The paper and its columnist won praise with their coverage of the political and social upheaval that roiled Boston after the city instituted a mandatory, court-ordered school desegregation plan in the mid 1970s. In his Pulitzer Prize–winning book Common Ground: A Turbulent Decade in the Lives of Three American Families (1986), J. Anthony Lukas wrote that Barnicle gave voice to the Boston residents who had been angered by the policy. Lukas singled out Barnicle's column ("Busing Puts Burden on Working Class, Black and White" published in The Boston Globe, October 15, 1974) and interview with Harvard psychiatrist and author Robert Coles as one of the defining moments in the coverage. The paper earned the 1975 Pulitzer Prize for Public Service.

Over the next three decades, Barnicle became a prominent voice in New England. His columns mixed pointed criticism of government and bureaucratic failure with personal stories that exemplified people's everyday struggles to make a living and raise a family. Tapping into a rich knowledge of local and national politics, Barnicle had unique takes on the ups and downs of luminaries such as Sen. Ted Kennedy, Sen. John Kerry, and longtime Congressional Speaker of the House Thomas Tip O'Neill, as well as Boston mayors Kevin White, Ray Flynn, and Tom Menino. In subsequent years, Barnicle's coverage expanded as he reported from Northern Ireland on the conflict and resolution there to the beaches of Normandy, from where he wrote about the commemorations of World War II veterans.

Barnicle has won local and national awards for both his print and broadcast work over the last three decades, including from the Associated Press, United Press International, National Headliners, and duPont-Columbia University. He holds honorary degrees from the University of Massachusetts Amherst and Colby College.

Boston Globe controversy

In 1998, Barnicle resigned from The Boston Globe amid a controversy over two columns, written three years apart. The first column of more than 80 lines of humorous observations had a few lines that bore similarity to jokes in the 1997 book Brain Droppings by George Carlin. In a subsequent Globe review of all of Barnicle's many years of work, a second column was called into question. The October 8, 1995 column recounted the story of two sets of parents with cancer-stricken children. When one of the children died, the parents of the other child, who had begun to recover, sent the dead child's parents a check for $10,000. When the Globe could not locate the people who had not been publicly identified because they had died as well, Barnicle insisted nonetheless that the story was true. He said he did not obtain the story from the parents but from a nurse, whom he declined to identify. Mrs. Patricia Shairs later contacted the Globe to indicate that the story Barnicle wrote was about her family, although she said some of the facts were incorrect.

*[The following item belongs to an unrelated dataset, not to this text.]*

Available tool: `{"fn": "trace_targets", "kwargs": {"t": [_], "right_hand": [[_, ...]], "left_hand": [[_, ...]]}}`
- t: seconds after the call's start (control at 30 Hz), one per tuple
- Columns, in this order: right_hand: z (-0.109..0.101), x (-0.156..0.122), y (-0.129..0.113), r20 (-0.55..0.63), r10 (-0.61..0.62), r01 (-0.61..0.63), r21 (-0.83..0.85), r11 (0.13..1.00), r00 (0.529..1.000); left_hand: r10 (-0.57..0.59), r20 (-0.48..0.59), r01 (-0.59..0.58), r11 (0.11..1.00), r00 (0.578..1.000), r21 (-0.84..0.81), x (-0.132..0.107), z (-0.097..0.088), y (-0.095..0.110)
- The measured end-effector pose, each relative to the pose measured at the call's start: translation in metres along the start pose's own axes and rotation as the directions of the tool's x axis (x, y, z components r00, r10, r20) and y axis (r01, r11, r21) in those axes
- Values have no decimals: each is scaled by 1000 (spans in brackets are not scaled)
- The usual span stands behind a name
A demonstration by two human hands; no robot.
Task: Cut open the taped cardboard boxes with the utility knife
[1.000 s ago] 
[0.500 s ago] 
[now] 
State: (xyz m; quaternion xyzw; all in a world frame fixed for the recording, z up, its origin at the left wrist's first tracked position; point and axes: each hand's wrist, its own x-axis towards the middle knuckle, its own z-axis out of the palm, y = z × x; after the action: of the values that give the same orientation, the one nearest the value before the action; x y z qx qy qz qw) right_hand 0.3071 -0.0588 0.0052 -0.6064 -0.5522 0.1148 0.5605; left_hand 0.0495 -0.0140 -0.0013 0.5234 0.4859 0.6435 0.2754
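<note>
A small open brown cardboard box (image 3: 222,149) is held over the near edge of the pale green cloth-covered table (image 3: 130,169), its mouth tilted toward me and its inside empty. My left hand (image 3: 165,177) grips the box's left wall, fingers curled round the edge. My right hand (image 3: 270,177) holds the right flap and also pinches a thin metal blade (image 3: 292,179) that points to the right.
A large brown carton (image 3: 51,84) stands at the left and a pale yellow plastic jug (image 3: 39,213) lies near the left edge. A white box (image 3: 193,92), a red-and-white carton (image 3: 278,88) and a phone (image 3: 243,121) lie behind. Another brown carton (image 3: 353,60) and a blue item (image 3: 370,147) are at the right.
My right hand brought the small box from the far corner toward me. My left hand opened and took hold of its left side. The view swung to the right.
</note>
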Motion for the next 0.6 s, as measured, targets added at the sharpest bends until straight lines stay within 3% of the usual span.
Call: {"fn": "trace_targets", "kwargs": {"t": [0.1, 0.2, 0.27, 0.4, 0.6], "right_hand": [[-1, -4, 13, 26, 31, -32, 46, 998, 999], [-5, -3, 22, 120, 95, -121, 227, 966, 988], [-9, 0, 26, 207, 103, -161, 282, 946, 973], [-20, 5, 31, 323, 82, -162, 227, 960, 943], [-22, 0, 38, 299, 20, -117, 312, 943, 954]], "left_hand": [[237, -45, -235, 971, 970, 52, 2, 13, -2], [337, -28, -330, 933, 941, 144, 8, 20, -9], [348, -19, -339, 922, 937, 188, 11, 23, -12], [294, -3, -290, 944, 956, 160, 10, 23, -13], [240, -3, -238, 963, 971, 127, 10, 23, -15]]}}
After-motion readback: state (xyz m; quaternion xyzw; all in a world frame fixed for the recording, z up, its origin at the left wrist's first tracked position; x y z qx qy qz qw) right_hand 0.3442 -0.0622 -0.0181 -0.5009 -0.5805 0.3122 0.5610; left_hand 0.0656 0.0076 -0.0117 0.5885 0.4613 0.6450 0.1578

Six months after his resignation from the Globe, the New York Daily News recruited Barnicle to write for them, and later the Boston Herald . Barnicle told reporters that he had nothing but "fond feelings for 25 years at the Globe". Barnicle hosted a radio show three times a week called Barnicle's View.

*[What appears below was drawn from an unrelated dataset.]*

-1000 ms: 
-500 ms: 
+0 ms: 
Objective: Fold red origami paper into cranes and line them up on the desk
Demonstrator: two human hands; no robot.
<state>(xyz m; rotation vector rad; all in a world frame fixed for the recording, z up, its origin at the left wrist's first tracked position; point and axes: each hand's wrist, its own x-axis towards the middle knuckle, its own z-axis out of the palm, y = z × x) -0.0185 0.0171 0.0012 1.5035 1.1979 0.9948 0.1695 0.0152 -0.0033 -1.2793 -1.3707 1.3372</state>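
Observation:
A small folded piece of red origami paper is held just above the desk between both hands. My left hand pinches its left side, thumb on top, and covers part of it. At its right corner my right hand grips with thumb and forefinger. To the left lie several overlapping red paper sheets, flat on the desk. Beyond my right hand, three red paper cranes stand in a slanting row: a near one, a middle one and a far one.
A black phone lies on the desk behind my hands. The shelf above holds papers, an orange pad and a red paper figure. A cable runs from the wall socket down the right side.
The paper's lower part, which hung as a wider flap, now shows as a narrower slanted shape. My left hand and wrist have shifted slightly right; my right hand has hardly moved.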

Barnicle has since become a staple on MSNBC, including on Morning Joe as well as on specials on breaking news topics and the upcoming presidential election of 2016. Barnicle interviewed all of the candidates in the 2016 presidential race.

Barnicle is a devoted baseball fan and was interviewed in Ken Burns's film Baseball in The Tenth Inning movie, where he mostly commented on the 2003–2004 Boston Red Sox. He has also been featured in TV documentaries and programs, including Fabulous Fenway: America's Legendary Ballpark (2000); City of Champions: The Best of Boston Sports (2005); ESPN 25: Who's #1 (2005); Reverse of the Curse of the Bambino (2004); The Curse of the Bambino (2003); ESPN Sports Century (2000); Baseball (1994); and in the TV series Prime 9 (2010–2011) for MLB Network.